十年前跑男镜头里,柳岩穿热裤摔跤的画面直接怼到观众眼前。
布料少得能看见大腿肌肉绷紧的弧度,泥水溅在小腿皮肤上形成不规则斑点。
那时候综艺导演敢这么拍,电视台也敢这么播。
2017年春天变了。
广电白纸黑字把“短裤短裙”“近景摔跤”划进禁区清单。
剪辑师开始加班——不是创意剪辑,是外科手术式切除。
某个旅行综艺里女嘉宾的牛仔短裤,在成片里奇迹般变成及膝百褶裙,后期用遮罩工具一帧帧画了四天。
到2021年,“正向审美”四个字让服装车间的旗袍开衩全部上移三厘米。
化妆师的口红盘悄悄撤掉了正红色系。
有个舞蹈比赛节目,选手的拉丁舞服后背透纱被换成肉色布料,远看像穿了件不合身的内衣。

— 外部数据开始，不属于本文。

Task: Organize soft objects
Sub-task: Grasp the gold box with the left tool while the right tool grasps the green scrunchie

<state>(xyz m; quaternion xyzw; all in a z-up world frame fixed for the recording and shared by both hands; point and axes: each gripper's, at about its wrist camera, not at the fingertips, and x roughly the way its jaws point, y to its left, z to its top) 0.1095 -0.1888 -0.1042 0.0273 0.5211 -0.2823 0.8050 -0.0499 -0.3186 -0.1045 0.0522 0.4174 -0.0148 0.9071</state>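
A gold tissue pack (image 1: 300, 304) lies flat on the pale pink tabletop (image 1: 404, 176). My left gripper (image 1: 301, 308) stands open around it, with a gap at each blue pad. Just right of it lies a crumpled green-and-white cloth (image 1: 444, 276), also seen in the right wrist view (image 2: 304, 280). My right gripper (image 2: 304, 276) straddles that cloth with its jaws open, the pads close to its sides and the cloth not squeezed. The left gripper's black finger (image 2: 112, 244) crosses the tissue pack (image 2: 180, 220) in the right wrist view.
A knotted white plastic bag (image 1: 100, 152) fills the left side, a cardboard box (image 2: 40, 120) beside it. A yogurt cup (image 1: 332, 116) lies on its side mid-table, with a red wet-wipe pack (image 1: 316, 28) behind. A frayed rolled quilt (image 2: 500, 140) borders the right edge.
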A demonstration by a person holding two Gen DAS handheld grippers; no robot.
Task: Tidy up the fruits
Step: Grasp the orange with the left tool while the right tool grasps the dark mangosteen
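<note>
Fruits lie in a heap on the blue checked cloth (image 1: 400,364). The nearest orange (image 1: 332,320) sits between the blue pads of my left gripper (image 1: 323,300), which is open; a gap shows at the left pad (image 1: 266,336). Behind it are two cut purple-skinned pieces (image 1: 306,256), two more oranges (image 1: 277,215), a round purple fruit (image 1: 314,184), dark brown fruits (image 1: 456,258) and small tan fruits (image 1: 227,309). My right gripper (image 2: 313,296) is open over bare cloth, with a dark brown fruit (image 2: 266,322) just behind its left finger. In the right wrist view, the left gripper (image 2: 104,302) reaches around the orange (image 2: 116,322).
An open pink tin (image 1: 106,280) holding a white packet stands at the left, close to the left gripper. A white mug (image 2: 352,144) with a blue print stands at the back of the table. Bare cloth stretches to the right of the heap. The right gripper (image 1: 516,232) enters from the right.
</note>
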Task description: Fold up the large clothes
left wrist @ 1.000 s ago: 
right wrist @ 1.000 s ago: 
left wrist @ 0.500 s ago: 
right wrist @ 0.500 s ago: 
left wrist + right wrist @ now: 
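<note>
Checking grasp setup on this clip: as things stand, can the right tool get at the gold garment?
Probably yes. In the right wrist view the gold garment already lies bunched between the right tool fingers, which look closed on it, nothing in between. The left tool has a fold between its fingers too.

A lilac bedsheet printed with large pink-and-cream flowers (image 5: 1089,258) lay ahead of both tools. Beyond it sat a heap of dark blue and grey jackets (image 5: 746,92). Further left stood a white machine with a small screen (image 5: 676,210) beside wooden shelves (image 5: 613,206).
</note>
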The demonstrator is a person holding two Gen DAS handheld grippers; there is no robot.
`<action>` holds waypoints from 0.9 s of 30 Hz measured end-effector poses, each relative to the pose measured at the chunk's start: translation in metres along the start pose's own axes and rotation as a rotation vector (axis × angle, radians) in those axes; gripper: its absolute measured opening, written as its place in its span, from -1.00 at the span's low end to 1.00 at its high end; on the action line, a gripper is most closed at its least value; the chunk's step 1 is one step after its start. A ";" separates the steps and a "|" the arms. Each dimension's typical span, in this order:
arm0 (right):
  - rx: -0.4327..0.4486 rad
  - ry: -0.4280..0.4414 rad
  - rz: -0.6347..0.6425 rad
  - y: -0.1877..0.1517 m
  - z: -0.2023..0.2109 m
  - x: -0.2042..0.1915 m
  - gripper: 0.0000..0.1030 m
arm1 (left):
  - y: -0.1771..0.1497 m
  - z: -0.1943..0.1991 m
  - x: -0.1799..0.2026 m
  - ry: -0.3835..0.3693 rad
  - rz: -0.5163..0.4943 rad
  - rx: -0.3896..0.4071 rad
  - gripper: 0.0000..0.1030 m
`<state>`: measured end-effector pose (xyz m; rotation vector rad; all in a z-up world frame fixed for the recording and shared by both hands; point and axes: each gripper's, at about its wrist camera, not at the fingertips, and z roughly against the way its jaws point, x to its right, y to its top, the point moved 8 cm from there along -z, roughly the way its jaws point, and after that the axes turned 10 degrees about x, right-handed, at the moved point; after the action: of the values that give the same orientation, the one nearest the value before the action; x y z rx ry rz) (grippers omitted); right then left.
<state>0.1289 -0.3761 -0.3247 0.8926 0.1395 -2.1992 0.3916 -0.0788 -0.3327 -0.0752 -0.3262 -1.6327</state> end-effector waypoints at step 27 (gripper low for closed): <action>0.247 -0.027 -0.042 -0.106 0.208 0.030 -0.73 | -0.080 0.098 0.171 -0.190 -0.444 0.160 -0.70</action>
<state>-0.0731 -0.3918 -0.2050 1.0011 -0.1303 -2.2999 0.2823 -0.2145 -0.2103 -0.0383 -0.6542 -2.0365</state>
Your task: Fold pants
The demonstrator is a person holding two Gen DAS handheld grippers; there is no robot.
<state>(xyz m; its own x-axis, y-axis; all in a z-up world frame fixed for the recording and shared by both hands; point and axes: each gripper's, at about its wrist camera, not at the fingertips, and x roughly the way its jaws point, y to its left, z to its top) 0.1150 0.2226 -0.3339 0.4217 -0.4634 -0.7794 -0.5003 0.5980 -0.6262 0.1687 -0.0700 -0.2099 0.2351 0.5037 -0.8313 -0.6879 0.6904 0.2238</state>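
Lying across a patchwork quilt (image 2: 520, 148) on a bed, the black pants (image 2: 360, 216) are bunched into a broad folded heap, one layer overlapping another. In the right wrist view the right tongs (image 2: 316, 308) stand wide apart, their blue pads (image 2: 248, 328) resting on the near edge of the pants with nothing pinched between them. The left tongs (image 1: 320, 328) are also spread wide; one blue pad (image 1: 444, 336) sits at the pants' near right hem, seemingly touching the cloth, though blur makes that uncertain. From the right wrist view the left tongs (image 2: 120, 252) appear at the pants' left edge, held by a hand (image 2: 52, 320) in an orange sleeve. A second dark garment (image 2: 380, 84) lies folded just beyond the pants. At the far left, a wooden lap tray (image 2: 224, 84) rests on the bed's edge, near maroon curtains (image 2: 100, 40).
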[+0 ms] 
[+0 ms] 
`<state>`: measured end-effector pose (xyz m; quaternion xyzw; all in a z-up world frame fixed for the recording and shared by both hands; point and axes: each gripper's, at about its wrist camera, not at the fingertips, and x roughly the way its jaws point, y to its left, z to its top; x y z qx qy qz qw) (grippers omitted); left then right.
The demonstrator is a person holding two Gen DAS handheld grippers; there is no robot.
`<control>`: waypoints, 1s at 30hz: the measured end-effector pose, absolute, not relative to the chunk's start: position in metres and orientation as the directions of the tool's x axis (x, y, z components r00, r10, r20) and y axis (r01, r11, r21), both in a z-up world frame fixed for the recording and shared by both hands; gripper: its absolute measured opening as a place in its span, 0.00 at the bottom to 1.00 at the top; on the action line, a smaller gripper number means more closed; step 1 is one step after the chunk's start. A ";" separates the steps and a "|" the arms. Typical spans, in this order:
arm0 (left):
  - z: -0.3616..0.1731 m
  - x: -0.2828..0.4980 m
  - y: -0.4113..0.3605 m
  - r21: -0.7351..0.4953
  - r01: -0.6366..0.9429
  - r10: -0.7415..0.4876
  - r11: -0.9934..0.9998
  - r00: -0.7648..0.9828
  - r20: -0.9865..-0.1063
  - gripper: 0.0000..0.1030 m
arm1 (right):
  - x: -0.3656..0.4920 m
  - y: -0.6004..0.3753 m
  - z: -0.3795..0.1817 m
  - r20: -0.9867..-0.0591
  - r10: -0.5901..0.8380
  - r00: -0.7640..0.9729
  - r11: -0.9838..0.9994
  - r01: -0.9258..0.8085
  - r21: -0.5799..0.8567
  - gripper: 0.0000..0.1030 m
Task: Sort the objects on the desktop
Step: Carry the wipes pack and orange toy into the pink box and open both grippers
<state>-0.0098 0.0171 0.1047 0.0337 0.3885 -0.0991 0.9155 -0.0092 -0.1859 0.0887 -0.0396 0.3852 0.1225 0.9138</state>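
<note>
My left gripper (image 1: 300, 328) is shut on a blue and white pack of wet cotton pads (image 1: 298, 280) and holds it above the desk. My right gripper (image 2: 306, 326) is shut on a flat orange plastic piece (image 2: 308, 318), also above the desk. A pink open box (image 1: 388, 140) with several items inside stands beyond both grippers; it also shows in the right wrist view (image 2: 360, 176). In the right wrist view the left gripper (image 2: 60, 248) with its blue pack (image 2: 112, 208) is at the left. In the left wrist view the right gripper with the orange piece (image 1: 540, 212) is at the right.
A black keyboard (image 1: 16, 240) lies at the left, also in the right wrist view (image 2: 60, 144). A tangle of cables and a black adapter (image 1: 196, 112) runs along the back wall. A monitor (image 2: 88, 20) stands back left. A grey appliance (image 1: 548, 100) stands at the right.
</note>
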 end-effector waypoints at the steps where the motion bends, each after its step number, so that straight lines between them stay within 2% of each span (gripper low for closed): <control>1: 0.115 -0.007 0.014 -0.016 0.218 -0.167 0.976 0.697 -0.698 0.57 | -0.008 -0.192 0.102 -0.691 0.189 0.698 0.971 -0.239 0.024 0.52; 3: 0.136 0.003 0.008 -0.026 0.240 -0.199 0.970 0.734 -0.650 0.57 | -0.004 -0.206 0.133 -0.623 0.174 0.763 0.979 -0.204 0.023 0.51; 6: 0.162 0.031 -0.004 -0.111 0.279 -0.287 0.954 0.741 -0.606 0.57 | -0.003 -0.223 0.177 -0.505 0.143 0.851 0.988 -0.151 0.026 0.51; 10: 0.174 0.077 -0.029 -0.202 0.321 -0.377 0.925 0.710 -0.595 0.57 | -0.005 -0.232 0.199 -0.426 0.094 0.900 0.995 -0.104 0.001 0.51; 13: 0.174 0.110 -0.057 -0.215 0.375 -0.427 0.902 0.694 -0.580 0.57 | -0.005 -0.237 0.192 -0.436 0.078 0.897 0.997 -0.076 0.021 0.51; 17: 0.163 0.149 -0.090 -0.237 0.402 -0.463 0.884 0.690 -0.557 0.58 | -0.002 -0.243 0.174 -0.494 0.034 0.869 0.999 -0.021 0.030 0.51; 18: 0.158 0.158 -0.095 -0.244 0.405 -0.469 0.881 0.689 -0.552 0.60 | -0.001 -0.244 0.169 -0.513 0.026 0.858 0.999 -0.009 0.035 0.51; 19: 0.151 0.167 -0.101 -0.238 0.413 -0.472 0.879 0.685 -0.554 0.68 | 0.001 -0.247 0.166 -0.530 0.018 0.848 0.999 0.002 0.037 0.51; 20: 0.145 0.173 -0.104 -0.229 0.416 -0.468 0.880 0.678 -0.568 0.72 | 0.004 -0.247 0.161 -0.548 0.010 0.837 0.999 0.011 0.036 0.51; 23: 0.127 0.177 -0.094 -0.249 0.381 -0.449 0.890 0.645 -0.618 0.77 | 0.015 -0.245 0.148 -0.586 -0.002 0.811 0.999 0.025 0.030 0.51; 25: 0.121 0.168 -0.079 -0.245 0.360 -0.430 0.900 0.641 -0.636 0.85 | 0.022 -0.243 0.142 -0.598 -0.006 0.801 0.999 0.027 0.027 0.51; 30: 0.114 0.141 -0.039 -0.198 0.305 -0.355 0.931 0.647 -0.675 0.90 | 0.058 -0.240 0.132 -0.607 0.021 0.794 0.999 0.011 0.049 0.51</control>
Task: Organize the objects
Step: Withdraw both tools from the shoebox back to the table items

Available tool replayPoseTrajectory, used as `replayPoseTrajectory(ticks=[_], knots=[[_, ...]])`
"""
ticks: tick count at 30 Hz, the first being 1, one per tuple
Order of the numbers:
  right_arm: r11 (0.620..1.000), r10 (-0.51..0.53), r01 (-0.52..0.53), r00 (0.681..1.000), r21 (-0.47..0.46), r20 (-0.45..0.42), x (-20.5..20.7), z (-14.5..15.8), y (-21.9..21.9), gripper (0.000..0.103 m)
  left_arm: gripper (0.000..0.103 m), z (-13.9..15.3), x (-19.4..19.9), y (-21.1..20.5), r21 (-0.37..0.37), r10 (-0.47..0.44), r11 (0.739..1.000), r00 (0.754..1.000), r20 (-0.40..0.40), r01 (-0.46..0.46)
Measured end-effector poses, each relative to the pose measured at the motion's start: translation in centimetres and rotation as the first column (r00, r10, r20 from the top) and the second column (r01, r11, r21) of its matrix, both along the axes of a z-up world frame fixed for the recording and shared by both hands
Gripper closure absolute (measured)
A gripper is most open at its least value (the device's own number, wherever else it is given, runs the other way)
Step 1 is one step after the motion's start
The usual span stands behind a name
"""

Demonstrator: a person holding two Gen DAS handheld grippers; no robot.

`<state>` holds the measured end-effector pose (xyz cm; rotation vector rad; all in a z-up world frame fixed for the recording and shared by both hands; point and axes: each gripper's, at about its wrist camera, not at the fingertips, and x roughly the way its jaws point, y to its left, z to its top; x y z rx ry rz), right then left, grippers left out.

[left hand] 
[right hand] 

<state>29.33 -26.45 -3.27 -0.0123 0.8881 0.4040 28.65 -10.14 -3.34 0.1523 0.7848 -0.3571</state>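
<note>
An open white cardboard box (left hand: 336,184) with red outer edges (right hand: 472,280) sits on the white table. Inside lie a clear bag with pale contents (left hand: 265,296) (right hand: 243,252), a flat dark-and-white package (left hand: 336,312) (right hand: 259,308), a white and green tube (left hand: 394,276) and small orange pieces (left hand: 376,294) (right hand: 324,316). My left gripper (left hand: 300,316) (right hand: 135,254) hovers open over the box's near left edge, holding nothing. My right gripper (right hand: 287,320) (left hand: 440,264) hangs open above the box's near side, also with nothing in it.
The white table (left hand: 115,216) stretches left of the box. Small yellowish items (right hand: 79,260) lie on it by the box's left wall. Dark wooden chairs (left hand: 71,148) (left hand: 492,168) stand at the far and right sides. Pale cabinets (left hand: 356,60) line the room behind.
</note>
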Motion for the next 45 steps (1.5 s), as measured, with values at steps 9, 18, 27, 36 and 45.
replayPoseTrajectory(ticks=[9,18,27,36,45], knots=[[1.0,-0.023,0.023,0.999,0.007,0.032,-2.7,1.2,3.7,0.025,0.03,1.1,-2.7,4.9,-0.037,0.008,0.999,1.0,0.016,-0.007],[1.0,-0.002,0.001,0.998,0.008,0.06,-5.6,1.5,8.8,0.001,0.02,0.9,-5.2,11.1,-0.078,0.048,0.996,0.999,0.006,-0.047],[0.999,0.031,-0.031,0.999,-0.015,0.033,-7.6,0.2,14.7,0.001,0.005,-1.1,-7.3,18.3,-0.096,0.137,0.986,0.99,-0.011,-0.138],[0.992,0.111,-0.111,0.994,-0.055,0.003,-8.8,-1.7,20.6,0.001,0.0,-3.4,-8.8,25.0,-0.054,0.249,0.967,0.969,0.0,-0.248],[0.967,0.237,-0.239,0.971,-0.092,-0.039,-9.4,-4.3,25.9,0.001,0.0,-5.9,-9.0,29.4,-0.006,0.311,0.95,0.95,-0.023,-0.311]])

柳岩去年聊起这些,手指绕着咖啡杯转了一圈:“每个时代有它的表达。
”她说这话时穿着高领毛衣,袖口盖过手腕。
评论区炸开——有人说这是进步,有人说这是倒退,还有人说你们吵什么这根本不是衣服的事。
2023年新规下来那天,我在制片人办公室看到文件传真。
第十二条第三款写着“避免不当身体展示”,后面跟着五条解释细则。
制片人把烟按灭在烟灰缸里:“以后做文化类吧,安全。
”
棚里正在录新节目,嘉宾穿着汉服讲宋代点茶。
衣领交叠得严严实实,袖摆宽大得能藏进两只手。
镜头推上去,只拍得到茶筅击打茶汤泛起的沫饽,白得像雪。
突然想起十年前那个摔跤镜头,柳岩摔倒时短裤边缘卷起一道褶,阳光照在那道褶上亮得刺眼。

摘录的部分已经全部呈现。